The participation rate in organized learning one year before the official primary entry age rose steadily in the years before the COVID-19 outbreak, from 65% in 2010 to 73% in 2019, but with considerable variation between countries ranging from 12% to nearly 100%. Gender parity has been achieved in every region. This progress over the past years is threatened since 2020, as early education facilities and primary schools closed in most countries, preventing or limiting access to education, especially for children from low- and middle-income countries.
Disparities in access to education and learning outcomes remain persistent across a range of education indicators. For example, there were still only 92 literate women aged 15 years or older for every 100 literate men of the same age in 2019. Almost half of countries with recent data did not meet gender parity in primary completion, and only a handful of countries demonstrate parity in tertiary enrolment ratios. Disparities by location (urban vs rural) and household wealth are typically more extreme, with a respective one third and one sixth of countries meeting parity in primary completion, and no countries with recent data reaching parity in tertiary attendance. The COVID-19 pandemic is expected to lead to a reversal of recent progress towards equity. With the shift to remote learning, those from the poorest households and other vulnerable groups are less equipped to participate and more likely to drop out permanently or for extended periods.

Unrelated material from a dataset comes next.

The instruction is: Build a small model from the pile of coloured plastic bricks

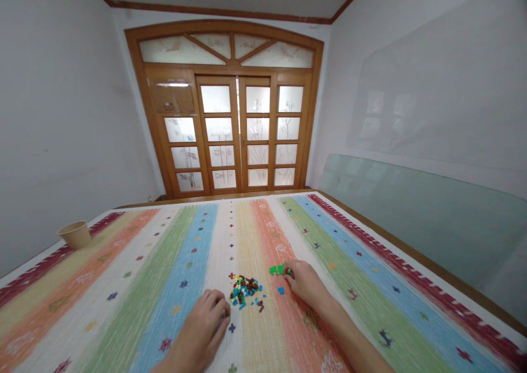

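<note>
A small heap of mixed toy building bricks [245, 288] lies on the striped cloth, in brown, blue, green, yellow, red and white. Just left of this heap, my left hand [209, 319] rests with its fingers curled in; whatever they may hold is hidden. To the right of the heap, my right hand [303, 280] pinches a green brick [289, 272] between thumb and fingers. Other green bricks [276, 269] sit right beside those fingertips. A blue brick [281, 290] lies alone below them, near my right wrist. Several loose blue and brown pieces are scattered at the heap's near edge.
A tan paper cup [74, 234] stands at the table's far left. The striped tablecloth [164, 263] covers the table. A pale glass panel [411, 219] leans along the right wall, and wooden glazed doors [237, 137] stand beyond the far edge.
</note>
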### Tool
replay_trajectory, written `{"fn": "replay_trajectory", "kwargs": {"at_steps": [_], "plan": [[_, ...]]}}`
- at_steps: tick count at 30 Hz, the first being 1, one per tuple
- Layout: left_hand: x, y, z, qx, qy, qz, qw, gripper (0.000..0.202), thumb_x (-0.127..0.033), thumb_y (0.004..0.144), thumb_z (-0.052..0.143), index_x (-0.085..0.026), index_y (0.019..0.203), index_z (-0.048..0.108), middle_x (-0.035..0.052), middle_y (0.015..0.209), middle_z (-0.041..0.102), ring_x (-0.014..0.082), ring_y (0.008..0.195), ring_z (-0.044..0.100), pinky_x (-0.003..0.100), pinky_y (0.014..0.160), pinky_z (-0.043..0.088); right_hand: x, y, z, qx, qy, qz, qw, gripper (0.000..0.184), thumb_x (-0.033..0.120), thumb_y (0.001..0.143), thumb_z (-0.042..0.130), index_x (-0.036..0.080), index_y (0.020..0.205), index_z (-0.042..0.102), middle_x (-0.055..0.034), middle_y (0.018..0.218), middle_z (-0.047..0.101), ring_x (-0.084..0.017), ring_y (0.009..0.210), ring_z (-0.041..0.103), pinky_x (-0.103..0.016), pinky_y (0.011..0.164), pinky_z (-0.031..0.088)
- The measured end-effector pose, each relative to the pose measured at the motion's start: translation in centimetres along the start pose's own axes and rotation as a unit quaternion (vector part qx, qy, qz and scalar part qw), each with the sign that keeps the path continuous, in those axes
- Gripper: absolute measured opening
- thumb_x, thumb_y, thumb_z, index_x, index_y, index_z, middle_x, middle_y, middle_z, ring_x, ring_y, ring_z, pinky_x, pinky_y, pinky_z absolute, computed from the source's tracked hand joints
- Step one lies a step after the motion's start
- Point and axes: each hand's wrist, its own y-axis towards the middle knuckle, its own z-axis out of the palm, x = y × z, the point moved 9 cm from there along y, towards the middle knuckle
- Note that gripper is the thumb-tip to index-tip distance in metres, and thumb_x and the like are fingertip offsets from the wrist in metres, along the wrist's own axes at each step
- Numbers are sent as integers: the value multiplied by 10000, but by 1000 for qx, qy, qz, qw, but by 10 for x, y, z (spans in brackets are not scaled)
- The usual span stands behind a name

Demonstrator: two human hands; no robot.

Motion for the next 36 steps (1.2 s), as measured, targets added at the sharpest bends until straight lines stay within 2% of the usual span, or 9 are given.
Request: {"fn": "replay_trajectory", "kwargs": {"at_steps": [12,19,26,36], "plan": [[-3,1,-4,-11,3,2,1000,128,-154,977,529,-234,922,613,60,1003,673,241,926,639,362,831,544,-5,0,1,-9,3,3,1000,182,119,836,617,196,907,766,-85,983,787,-240,951,709,-288,818,463],[-2,0,-3,-4,-8,-5,1000,121,-148,977,543,-234,924,610,57,1019,671,239,941,637,368,843,541,-2,-4,-13,-47,20,12,999,185,61,780,649,191,907,616,-78,938,724,-200,822,629,-256,711,365],[0,0,-1,-9,-3,-4,1000,126,-160,979,533,-236,941,625,63,1020,677,243,943,633,372,844,546,-4,-2,-11,-42,25,18,999,292,-13,719,590,225,804,444,-52,845,673,-173,749,551,-234,658,278],[-5,1,-4,-15,-2,8,1000,117,-159,977,546,-239,923,612,54,1004,672,239,929,638,360,835,541,-5,-3,-11,-46,26,22,998,305,4,720,613,233,780,421,-47,852,676,-180,757,555,-244,660,276]]}}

Based on data between 2017 and 2019, globally, more than a fifth of primary schools do not have access to basic drinking water and more than a third do not have basic handwashing facilities. Across the LDCs, more than two thirds of primary schools do not have access to electricity. Availability of internet and computers for pedagogical purposes in schools is even lower.
ODA for scholarships amounted to $1.7 billion in 2019, up from $1.3 billion in 2017. France, Japan, EU Institutions, Saudi Arabia and Turkey accounted for 55% of this total.
In 2019, 81% of primary school teachers are trained but the proportion is lower in sub-Saharan Africa (65%) and Southern Asia (74%). With the unprecedented lockdown due to the COVID-19 pandemic, leading to total or partial school closures in most countries, the teaching workforce was severely affected.